This year, my son will be with his daddy on Christmas Eve. So, I'll be wrapping his gifts while he's out of the house. I have a great group of friends, and we have a tradition of getting together (families, kids, friends, whoever's available) nearly every Sunday evening for a pot-luck supper at a friend's pond house. A few years ago, we started doing it on Christmas Eve as well, so I'll head over there for what amounts to a big family dinner for the evening. My son will get home late that night so we can get up early for the usual Christmas morning, then it's off to have lunch with my parents. 

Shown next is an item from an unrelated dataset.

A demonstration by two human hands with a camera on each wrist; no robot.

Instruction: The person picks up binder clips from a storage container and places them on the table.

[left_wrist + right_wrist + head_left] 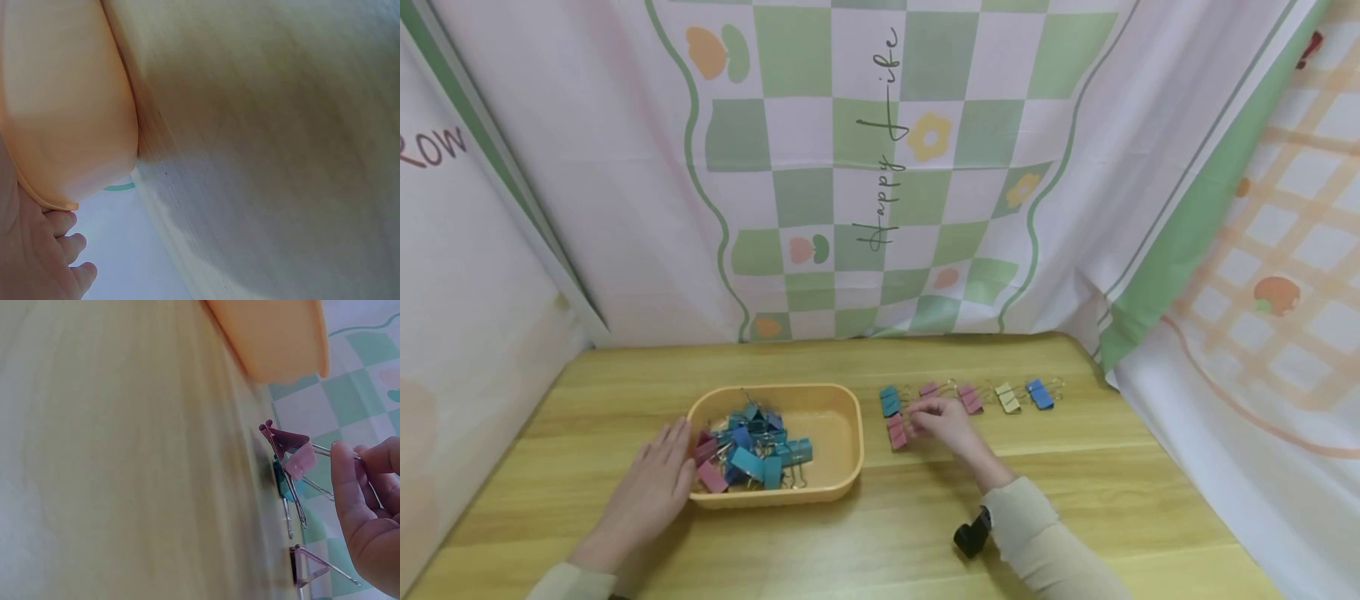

My son goes with my folks to visit my brother every year for NYE. I'll likely spend it with friends. Sometimes we have a big party, sometimes we go to a black-tie event in a neighboring city, sometimes we just hang out at someone's house and have drinks and munchies. It's always fun, though.


----------



## Dude007

I'm going to the Casino on NYE. My son was supposed to go with me but sounds like he may bail to hang with his buds..Meh!! I'll still have a BLAST!!! DUDE


----------



## Bananapeel

Going goose hunting Christmas weekend!!! Friends visiting for New Years.


----------



## Steve1000

RisingSun said:


> Now that you're divorced/separated, what are your plans for Christmas and New Years Eve? How are you feeling about it?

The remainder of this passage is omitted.